A New York scientist living with a rare inherited mutation is getting regular spinal gene silencing infusions in an attempt to stop ALS before it ever shows up. The treatments, given every few months over the past three years, have, by his account, reversed earlier mild muscle signal abnormalities and kept him free of evident symptoms so far. Clinicians say the case is an early test of whether targeted antisense therapy might turn a fatal genetic prognosis into a more manageable condition.
As reported by CBS News, the patient, 41-year-old scientist Jeff Vierstra, lost his mother and two sisters to ALS and later tested positive for a mutated FUS gene that runs in his family. After examining Vierstra and seeing mild abnormalities on an electromyography (EMG) test, Dr. Neil Shneider of Columbia's Eleanor and Lou Gehrig ALS Center offered experimental intrathecal infusions. According to CBS News, Vierstra's EMG readings returned to normal within a year and he has not developed ALS symptoms while staying on the regimen.

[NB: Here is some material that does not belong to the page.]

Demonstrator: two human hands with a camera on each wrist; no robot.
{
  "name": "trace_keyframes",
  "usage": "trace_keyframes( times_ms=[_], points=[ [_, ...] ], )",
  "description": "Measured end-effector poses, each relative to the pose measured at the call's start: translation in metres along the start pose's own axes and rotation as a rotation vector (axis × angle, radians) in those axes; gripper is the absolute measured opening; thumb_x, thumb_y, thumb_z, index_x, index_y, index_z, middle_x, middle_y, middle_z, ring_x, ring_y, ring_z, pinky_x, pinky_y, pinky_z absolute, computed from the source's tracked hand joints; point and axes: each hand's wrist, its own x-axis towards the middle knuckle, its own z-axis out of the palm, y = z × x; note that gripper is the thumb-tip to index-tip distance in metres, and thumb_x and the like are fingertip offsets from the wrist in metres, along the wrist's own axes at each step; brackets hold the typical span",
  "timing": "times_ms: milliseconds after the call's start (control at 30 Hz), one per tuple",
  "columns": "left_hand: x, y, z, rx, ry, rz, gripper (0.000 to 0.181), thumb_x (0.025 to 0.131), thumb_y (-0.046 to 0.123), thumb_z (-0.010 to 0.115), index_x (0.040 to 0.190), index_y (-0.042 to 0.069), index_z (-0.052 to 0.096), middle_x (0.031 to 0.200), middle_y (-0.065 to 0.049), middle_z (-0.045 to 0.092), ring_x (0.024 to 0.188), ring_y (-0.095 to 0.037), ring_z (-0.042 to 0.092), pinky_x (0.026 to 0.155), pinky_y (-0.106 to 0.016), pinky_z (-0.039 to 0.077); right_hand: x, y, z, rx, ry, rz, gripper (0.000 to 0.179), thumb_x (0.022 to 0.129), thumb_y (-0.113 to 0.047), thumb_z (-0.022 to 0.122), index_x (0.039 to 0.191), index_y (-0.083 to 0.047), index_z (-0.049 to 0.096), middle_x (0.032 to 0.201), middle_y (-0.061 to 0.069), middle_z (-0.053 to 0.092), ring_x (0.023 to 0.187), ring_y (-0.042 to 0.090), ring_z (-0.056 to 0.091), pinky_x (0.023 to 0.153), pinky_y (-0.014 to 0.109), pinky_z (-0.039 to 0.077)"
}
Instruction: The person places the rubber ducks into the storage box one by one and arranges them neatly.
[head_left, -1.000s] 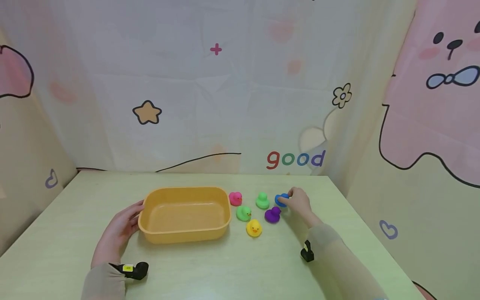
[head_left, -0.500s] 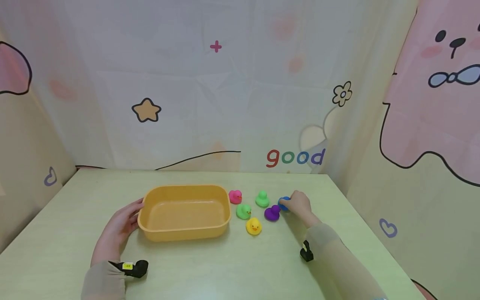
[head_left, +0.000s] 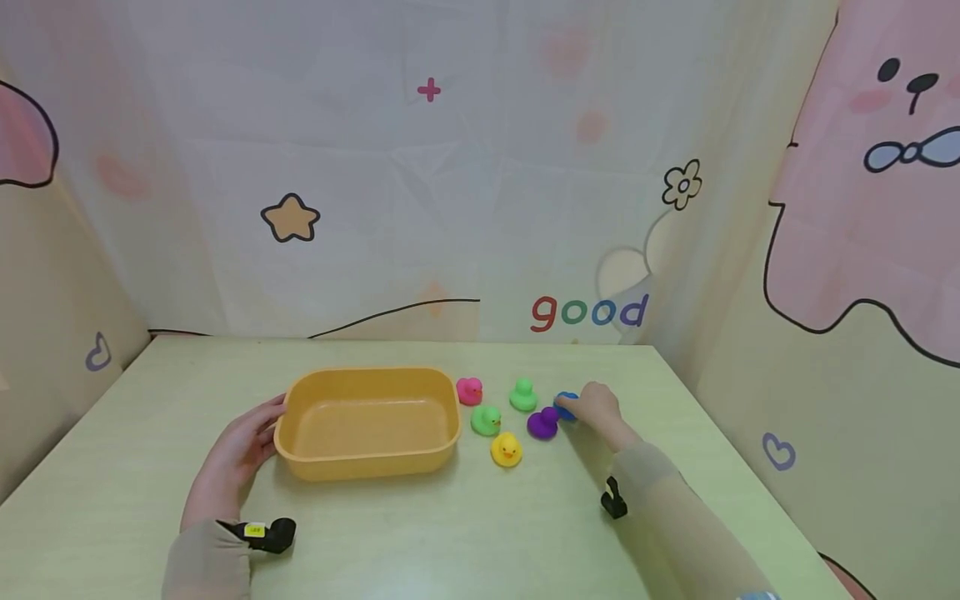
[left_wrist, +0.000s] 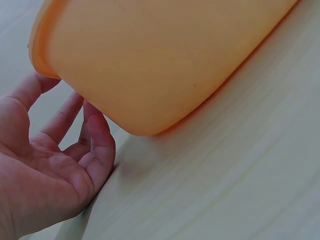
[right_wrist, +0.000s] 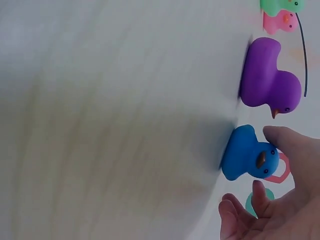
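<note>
In the head view, a yellow-orange plastic basin (head_left: 367, 468) stands left of the middle of the table. My left hand (head_left: 240, 450) touches its left end, fingers bent loosely just below the rim in the left wrist view. My right hand (head_left: 597, 410) is at a small blue rubber duck (right_wrist: 246, 152), thumb against its head and a fingertip right at the opposite side. The duck sits upright on the table. Close beside it is a purple rubber duck (head_left: 543, 425). A yellow duck (head_left: 506, 451), a green duck (head_left: 486, 422), another green duck (head_left: 523, 395) and a pink duck (head_left: 469, 391) stand nearby.
The pale wooden table (head_left: 420, 542) reaches back to a printed cloth wall (head_left: 367, 167), with more cloth at both sides. The basin's right end is close to the pink duck. A black wrist camera (head_left: 273, 535) sits on the left sleeve.
My right hand has shifted the blue duck slightly toward me, nearer the purple duck. My left hand and the basin have stayed put; the head view has tilted a little.
</note>
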Motion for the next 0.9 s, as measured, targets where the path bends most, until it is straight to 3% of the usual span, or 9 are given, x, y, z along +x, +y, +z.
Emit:
trace_keyframes(
  times_ms=[100,167,233,333,433,667,800,900],
  points=[
    [0.000,0.000,-0.001,-0.005,-0.004,0.002,0.075,0.097,0.035,0.060,0.157,0.012,0.020,0.103,0.025,0.056,0.094,0.004,0.063,0.084,-0.016,0.052,-0.002,-0.001,-0.007,0.028,-0.019,0.023,0.051,0.088,-0.047,0.066,0.071,-0.005,0.044,0.069,0.005,0.038,0.067,0.020,0.041,0.059,0.028,0.035],
    [0.000,-0.001,-0.001,-0.015,-0.011,0.013,0.074,0.098,0.034,0.060,0.156,0.013,0.022,0.101,0.026,0.058,0.094,0.004,0.063,0.084,-0.016,0.053,-0.003,-0.002,-0.013,0.050,-0.016,0.023,0.052,0.089,-0.048,0.065,0.078,0.000,0.050,0.074,0.009,0.046,0.070,0.022,0.046,0.062,0.030,0.041],
    [-0.001,-0.001,-0.002,-0.031,-0.021,0.023,0.062,0.098,0.033,0.060,0.153,0.021,0.033,0.098,0.028,0.061,0.094,0.003,0.064,0.083,-0.017,0.053,-0.003,-0.001,-0.020,0.082,-0.010,0.008,0.053,0.090,-0.046,0.064,0.090,0.005,0.055,0.085,0.015,0.055,0.078,0.026,0.051,0.069,0.034,0.046],
    [-0.002,-0.001,-0.003,-0.056,-0.038,0.039,0.038,0.098,0.030,0.060,0.135,0.032,0.055,0.098,0.026,0.064,0.094,0.002,0.064,0.083,-0.017,0.053,-0.001,0.004,-0.030,0.140,-0.015,-0.035,0.053,0.093,-0.042,0.062,0.107,0.009,0.055,0.104,0.023,0.060,0.092,0.031,0.055,0.082,0.041,0.049],
    [-0.003,0.000,-0.004,-0.082,-0.051,0.043,0.017,0.098,0.028,0.060,0.112,0.035,0.065,0.099,0.025,0.065,0.094,0.001,0.064,0.083,-0.017,0.053,0.003,0.011,-0.037,0.211,-0.055,-0.105,0.050,0.095,-0.036,0.061,0.116,0.009,0.053,0.115,0.026,0.058,0.103,0.036,0.054,0.091,0.045,0.048],
    [-0.002,0.003,-0.003,-0.127,-0.061,0.042,0.016,0.099,0.025,0.059,0.094,0.036,0.068,0.098,0.023,0.066,0.094,0.000,0.064,0.082,-0.017,0.053,0.013,0.034,-0.036,0.275,-0.248,-0.290,0.060,0.092,-0.030,0.068,0.134,0.007,0.049,0.133,0.030,0.052,0.119,0.043,0.053,0.100,0.053,0.046],
    [-0.003,0.003,-0.002,-0.136,-0.056,0.036,0.012,0.098,0.025,0.061,0.097,0.035,0.069,0.098,0.022,0.066,0.094,-0.001,0.064,0.082,-0.017,0.053,0.013,0.042,-0.032,0.312,-0.352,-0.332,0.064,0.090,-0.024,0.071,0.140,0.006,0.043,0.139,0.031,0.046,0.123,0.046,0.050,0.104,0.057,0.042],
    [-0.005,0.003,-0.002,-0.155,-0.052,0.032,0.015,0.098,0.024,0.061,0.093,0.035,0.070,0.097,0.022,0.067,0.093,0.000,0.064,0.081,-0.017,0.053,0.012,0.042,-0.030,0.336,-0.383,-0.342,0.067,0.088,-0.019,0.073,0.142,0.006,0.041,0.141,0.032,0.043,0.125,0.049,0.047,0.106,0.059,0.039]
  ],
)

Silence ALS and personalized gene therapy
Columbia has launched an initiative known as Silence ALS to build individualized antisense oligonucleotide (ASO) medicines that target ultra rare ALS mutations, with the aim of treating people as early as possible, ideally even before symptoms appear, and at no cost to qualifying patients. The program, co-founded by Dr. Shneider and the n-Lorem Foundation and backed by grants from research funders, sets up a faster path to design an ASO tailored to a single patient's mutation and move it toward first-in-human testing. This custom approach is intended to reach extremely small patient groups that commercial drug developers typically do not serve, according to Columbia University Irving Medical Center.
Early signals, wide caveats
Researchers and patient advocates stress that the evidence so far is very early, even as some presymptomatic patients have shown improved muscle signal readings after treatment. The ALS Association has praised Dr. Shneider's work and the Silence ALS model as a promising way to reach patients with ultra rare mutations, according to The ALS Association. Clinicians say much more safety data and time are needed before anyone can say whether these individualized ASOs can reliably prevent disease onset.
How antisense medicines work and what's next
Antisense oligonucleotides are short strands of nucleic acid that attach to a gene's RNA messages and dial down production of proteins that can be toxic to motor neurons. Columbia recently received a $15 million URGenT grant to speed up individualized ASO development and notes that Silence ALS's first custom ASO led to an FDA cleared program for a different ultra rare mutation, setting a regulatory precedent for future bespoke drugs. Even so, researchers caution that turning one promising case into a prevention strategy that many people can access will require more patients, extensive toxicology work, and formal trials, per Columbia University Irving Medical Center.
What this means for families
Gene targeted, presymptomatic treatment offers guarded hope to families facing hereditary ALS, but it is still experimental and is unlikely to be widely available any time soon. The Centers for Disease Control and Prevention's National ALS Registry projects about 34,720 people living with ALS in the U.S. in 2026, a reminder of the disease's overall scale even as the genetic subtypes targeted by ASOs remain rare. Families who are considering genetic testing or looking for trial options are advised to talk with their neurologist, and specialty clinics and research networks continue working to identify patients who may qualify for individualized programs.